Work instructions: Nothing except the pictures should be left out when you reproduce the listing exactly.
▼
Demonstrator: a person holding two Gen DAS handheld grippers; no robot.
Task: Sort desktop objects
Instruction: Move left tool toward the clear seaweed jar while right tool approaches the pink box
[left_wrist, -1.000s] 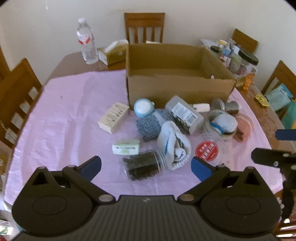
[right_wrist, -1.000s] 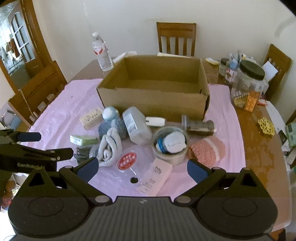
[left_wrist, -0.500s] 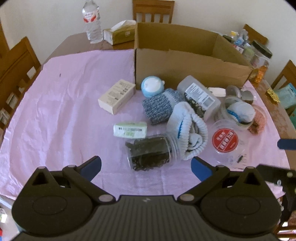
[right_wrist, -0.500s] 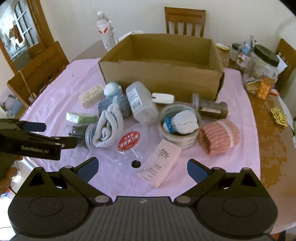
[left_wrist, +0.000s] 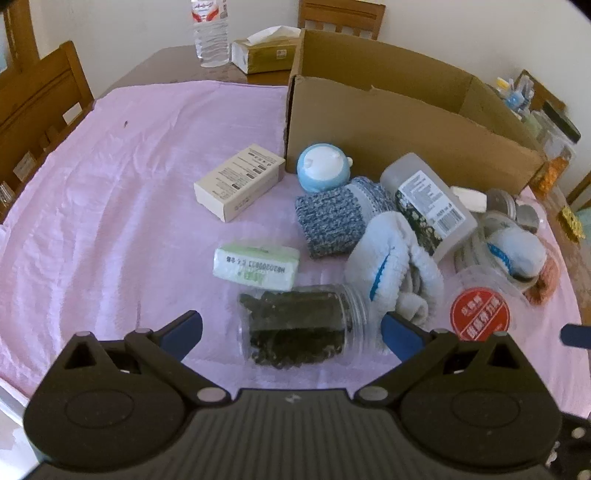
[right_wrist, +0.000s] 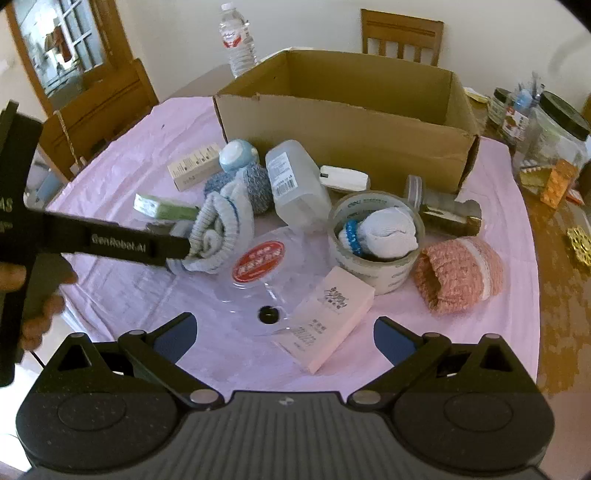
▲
The answer:
Demonstrator: a person holding two Gen DAS handheld grippers; no robot.
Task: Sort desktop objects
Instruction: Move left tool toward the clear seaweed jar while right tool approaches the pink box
[left_wrist, -1.000s] 
[right_wrist, -1.000s] 
[left_wrist, -0.500s] 
[right_wrist, -0.500s] 
[left_wrist, +0.000s] 
[right_wrist, +0.000s] 

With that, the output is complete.